Indeed, the General Assembly is readying to assign statehood to a piece of land without clearly defined borders and administered by a two-headed leadership that (despite cosmetic pledges on rapprochement) is engaged in an internecine war and lacks the legitimacy of elections that are long overdue. (Elections have been promised one more time by Fatah-Hamas so as to strengthen their case for statehood recognition at the UN; but if they are serious on the promise, why don’t they just hold the elections before going to the GA?)
Under these circumstances, a UN piece of paper declaring statehood is doomed to be a fiasco; incapable of fulfilling the expectations placed on it by the population of the disputed territories.
Relations between Palestinians and their rulers can only worsen, with the former blaming ultimately the latter for having adopted a strategy – i.e. a unilateral declaration of independence – that would have failed to improve their living conditions.
After a profound delusion, convictions and priorities usually turn upside down: heroes become culprits, and yesterday’s foes are called to the rescue. It happened with communism and Third-Worldism. It could happen again with the failure of a Palestinian State, which could induce Palestinians to try and rid themselves of their current leaders.
Imagine in the streets of the disputed territories, a chant that it is at present unthinkable: “Israel! Israel! Are you with them? Or are you with us?”
The idea of hearing Palestinians ask Israel to help undoubtedly looks absurd at present. And, at present, it is absurd. But equally absurd were, a few years ago, the images that we see today of peoples of Africa and the Middle East asking Western powers to help them in their fight against their own autocrats.
The dynamics of such a volte-face could already be in motion, triggered both by the growing dissatisfaction of the population of the disputed territories with their governing elites and by the example of protests in nearby countries.

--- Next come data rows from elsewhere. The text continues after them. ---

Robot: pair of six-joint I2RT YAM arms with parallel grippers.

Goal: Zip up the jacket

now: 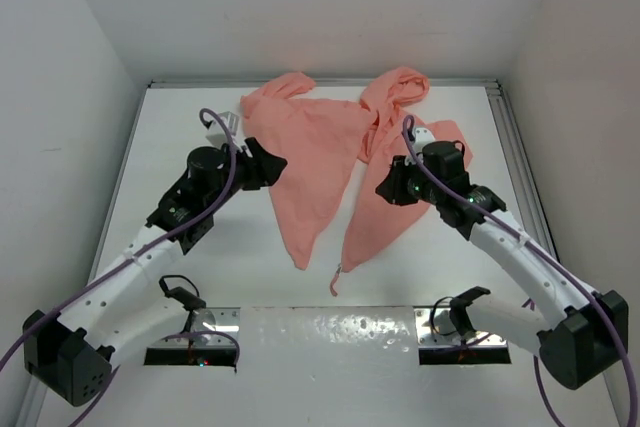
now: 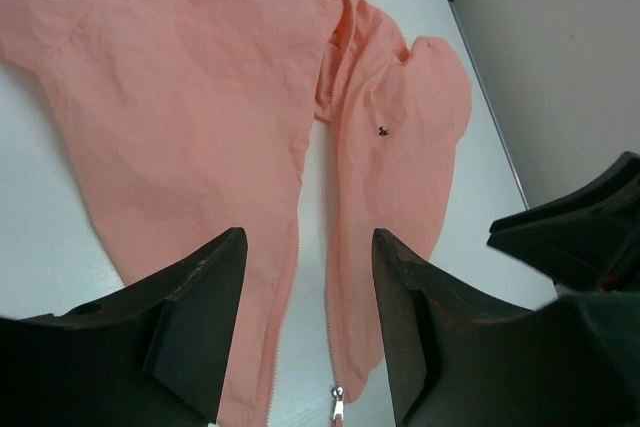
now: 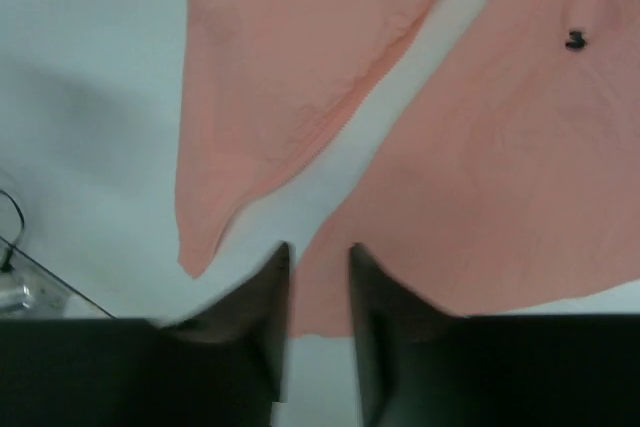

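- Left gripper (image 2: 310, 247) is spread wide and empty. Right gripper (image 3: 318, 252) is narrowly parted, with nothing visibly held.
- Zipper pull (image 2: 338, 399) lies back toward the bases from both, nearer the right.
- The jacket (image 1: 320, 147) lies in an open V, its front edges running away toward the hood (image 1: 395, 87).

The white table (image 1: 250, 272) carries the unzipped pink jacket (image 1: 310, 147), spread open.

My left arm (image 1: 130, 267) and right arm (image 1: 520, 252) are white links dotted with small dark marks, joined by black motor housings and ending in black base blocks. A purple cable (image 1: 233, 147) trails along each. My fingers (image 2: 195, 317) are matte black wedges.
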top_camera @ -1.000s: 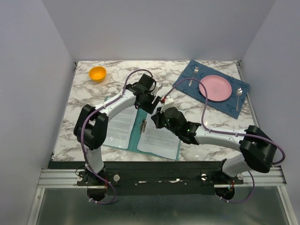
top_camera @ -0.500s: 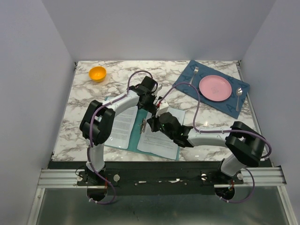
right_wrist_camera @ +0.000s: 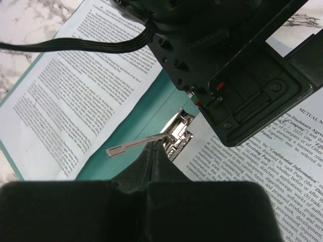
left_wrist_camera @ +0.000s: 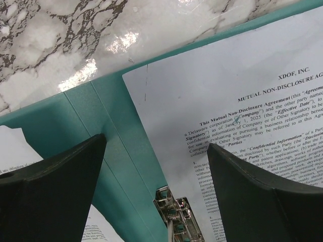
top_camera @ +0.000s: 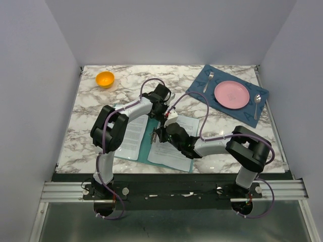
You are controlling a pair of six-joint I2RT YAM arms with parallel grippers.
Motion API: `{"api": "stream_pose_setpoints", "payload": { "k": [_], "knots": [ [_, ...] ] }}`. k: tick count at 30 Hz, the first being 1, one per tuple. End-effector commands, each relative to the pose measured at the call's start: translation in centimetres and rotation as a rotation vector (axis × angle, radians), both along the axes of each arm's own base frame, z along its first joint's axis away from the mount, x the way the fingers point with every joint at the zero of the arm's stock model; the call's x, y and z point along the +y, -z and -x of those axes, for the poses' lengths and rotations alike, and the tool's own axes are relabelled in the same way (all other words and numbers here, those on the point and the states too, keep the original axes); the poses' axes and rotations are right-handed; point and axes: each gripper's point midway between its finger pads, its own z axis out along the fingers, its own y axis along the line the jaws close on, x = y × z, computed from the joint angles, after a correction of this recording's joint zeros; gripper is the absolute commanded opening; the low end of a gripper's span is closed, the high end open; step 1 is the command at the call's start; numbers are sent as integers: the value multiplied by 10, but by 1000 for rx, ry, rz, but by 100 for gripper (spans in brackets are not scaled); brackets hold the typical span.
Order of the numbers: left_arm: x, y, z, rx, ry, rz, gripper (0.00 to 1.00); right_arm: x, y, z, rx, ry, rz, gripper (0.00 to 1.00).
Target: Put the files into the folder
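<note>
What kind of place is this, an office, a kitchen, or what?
Probably a robot test booth: plain white walls box in a marble-look table, two arms are bolted to a metal rail, and the open folder and pink plate look like staged props.

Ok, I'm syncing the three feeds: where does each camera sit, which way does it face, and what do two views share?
Top external: above and behind the bases, facing down on the marble table; both arms show, meeting over the open folder.
Left wrist: on the left arm, facing down past the open left gripper at the folder's spine, metal clip and files.
Right wrist: on the right arm, facing past the shut right gripper at the clip; the left gripper's housing shows above.
Shared: both wrist views show the clip.
</note>
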Motion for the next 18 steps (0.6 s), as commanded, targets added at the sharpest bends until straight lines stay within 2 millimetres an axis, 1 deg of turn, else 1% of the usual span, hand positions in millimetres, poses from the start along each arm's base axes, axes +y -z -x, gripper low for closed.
{"api": "stream_pose_setpoints", "payload": {
  "k": [1,5,6,7,9,10,12,17,18],
  "knots": [
    [3,10,3,27,-9,-42,94,7,-22,-11,-17,77,-107,1],
    [4,17,8,46,-5,-55,94,13,-26,-12,-20,71,-138,1],
    [9,19,7,38,-16,-80,93,13,-25,-13,-19,77,-139,1],
    [10,21,8,43,-16,-84,93,14,-23,-14,-16,81,-139,1],
    [9,24,9,49,-10,-86,93,21,-26,-14,-23,58,-151,1],
    [9,24,10,51,-7,-83,93,24,-22,-14,-18,47,-143,1],
    [9,24,11,57,-5,-82,93,32,-22,-13,-16,17,-146,1],
    [9,25,12,64,-4,-85,92,39,-9,-12,3,-11,-128,1],
    [10,25,13,67,-3,-87,92,40,-10,-12,1,-16,-129,1]
  ]
}}
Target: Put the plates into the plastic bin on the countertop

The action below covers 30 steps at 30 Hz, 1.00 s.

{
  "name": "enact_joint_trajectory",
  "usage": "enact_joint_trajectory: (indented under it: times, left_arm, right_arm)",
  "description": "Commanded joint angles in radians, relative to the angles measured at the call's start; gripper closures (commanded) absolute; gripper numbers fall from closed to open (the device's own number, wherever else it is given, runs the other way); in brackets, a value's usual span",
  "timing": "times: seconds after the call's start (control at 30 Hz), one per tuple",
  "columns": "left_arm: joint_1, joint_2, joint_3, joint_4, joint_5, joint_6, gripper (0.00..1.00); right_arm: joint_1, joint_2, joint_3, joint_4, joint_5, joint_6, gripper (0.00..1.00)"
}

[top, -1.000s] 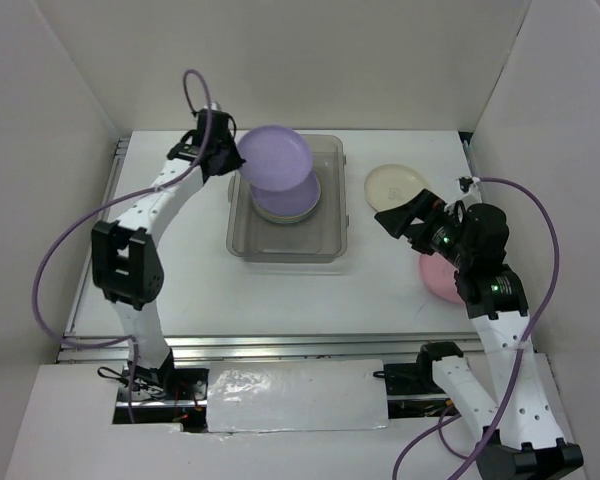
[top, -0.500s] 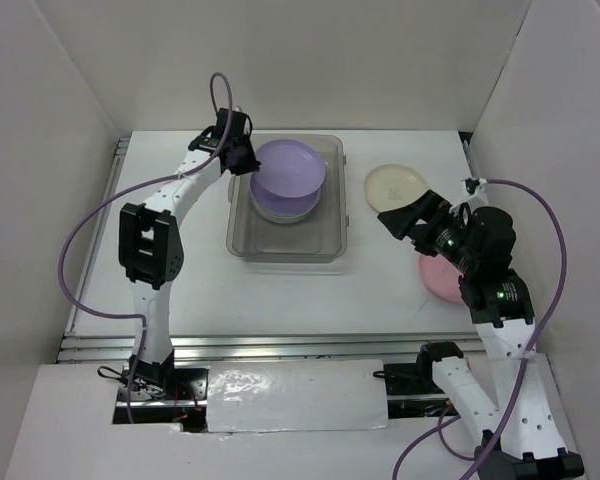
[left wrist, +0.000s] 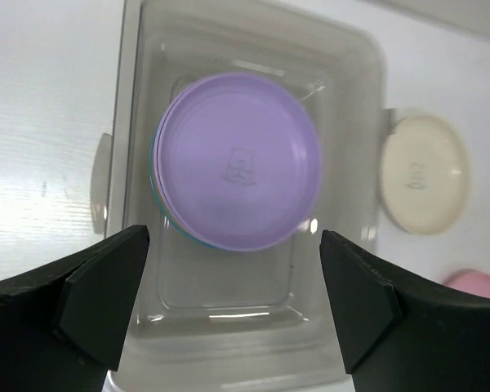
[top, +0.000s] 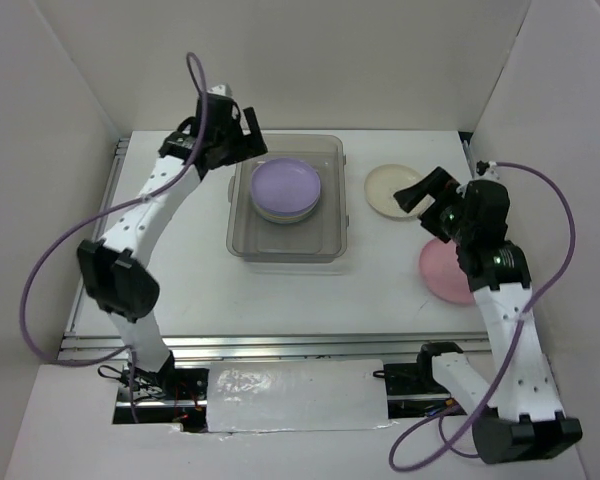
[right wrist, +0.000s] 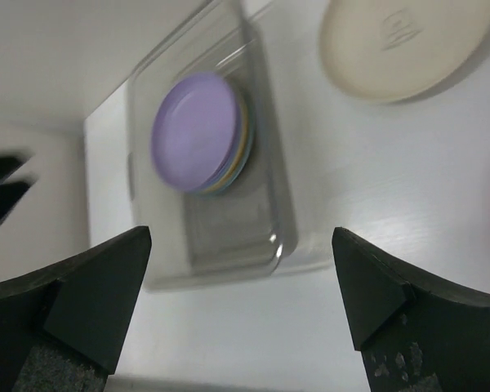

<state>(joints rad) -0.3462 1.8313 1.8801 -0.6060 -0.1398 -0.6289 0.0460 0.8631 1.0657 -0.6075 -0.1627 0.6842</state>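
Note:
The plastic bin (top: 285,252) stands mid-countertop and holds a stack of plates with a lavender plate (top: 286,186) on top. Blue and yellow edges peek out under the lavender plate (left wrist: 238,184). My left gripper (top: 252,140) hangs open and empty over the bin's far-left corner, apart from the stack. The left gripper (left wrist: 233,273) frames the bin (left wrist: 229,327). A cream plate (top: 390,186) lies right of the bin, and a pink plate (top: 450,275) lies nearer. My right gripper (top: 420,190) is open and empty over the cream plate's right edge. The right wrist view shows the bin (right wrist: 229,237), the lavender plate (right wrist: 198,131) and the cream plate (right wrist: 400,41).
White walls close in the countertop (top: 180,280) on three sides. Metal rails run along its left and near edges. The right arm's elbow reaches over the pink plate's right side. The pink plate (left wrist: 478,283) shows at the left wrist view's lower right corner.
My left gripper let go of the lavender plate, which now lies flat on the stack in the bin, and drew back to the left. The right gripper swung up toward the cream plate.

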Motion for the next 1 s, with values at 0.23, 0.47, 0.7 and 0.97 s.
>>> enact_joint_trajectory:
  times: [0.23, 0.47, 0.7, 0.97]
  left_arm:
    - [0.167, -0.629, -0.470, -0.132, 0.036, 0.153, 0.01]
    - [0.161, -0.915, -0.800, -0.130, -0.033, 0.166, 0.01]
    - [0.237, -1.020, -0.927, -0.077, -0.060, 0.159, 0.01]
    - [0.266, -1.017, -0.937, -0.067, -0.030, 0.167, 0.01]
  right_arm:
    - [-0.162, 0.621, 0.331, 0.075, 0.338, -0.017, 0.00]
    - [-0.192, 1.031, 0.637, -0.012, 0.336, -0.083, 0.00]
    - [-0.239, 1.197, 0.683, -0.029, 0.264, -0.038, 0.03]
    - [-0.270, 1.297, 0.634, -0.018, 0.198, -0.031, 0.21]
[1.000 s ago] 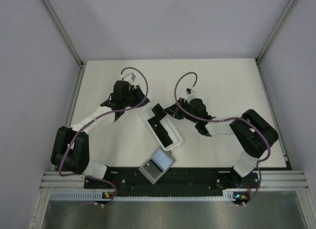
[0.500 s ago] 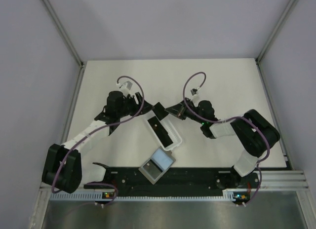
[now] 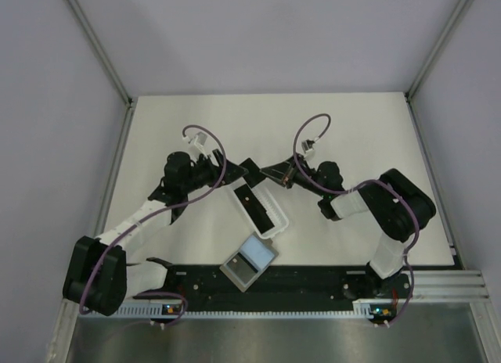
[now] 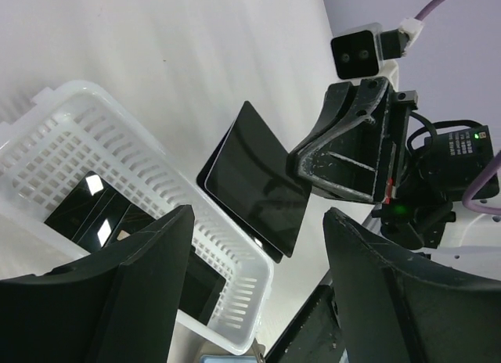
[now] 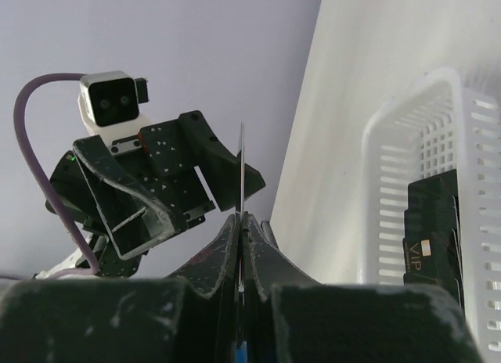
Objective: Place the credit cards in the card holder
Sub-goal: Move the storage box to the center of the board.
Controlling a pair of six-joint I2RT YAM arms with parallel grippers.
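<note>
My right gripper (image 3: 272,174) (image 5: 241,216) is shut on a black credit card (image 3: 251,167) (image 5: 241,171), held on edge above the far end of the white tray. In the left wrist view the same card (image 4: 254,187) hangs tilted just beyond my left gripper (image 4: 258,219) (image 3: 233,175), whose jaws stand wide apart on either side of it without touching. More credit cards (image 4: 94,214) (image 5: 430,230) lie in the tray. The grey card holder (image 3: 249,263) lies open near the table's front edge, between the arm bases.
The white slotted tray (image 3: 270,214) (image 4: 70,128) (image 5: 407,144) lies slantwise at the table's middle, under both grippers. Purple cables loop above each wrist. Grey walls and metal posts close in the left, right and far sides.
The left gripper has opened wide and swung right, up to the card. The right gripper has shifted a little toward the left one, still shut on the card.
</note>
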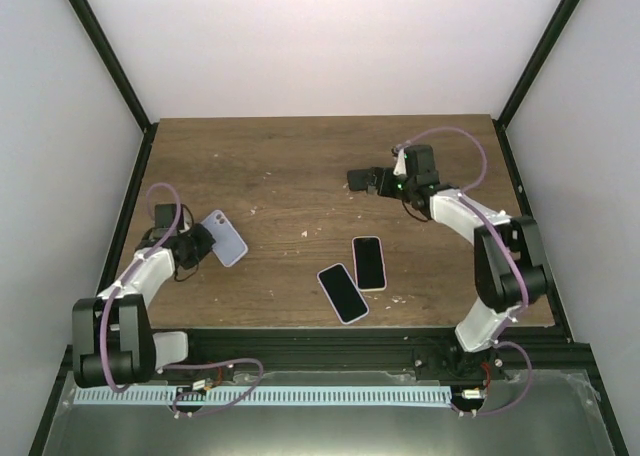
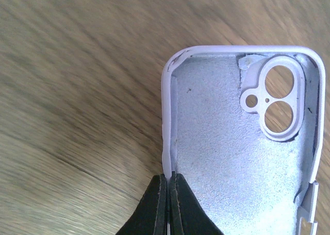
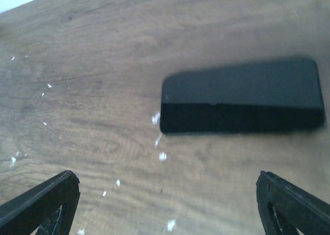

A meaningless recognition of a Palestinian State by the General Assembly of the UN may give this dynamic a decisive push, and even if the idea of Palestinians asking Israel help them build a real democracy is somewhat fanciful, the notion that the failed and divided leaderships of the Palestinian people may bring the "Arab Spring" crashing down on their own heads is not.
Fabio Rafael Fiallo is a Dominican-born economist and writer and retired official of the United Nations Conference on Trade and Development (UNCTAD). His latest publication, “Ternes Eclats” or “Dimmed Lights” (L’Harmattan), presents a critique of the conventional wisdom of international organizations.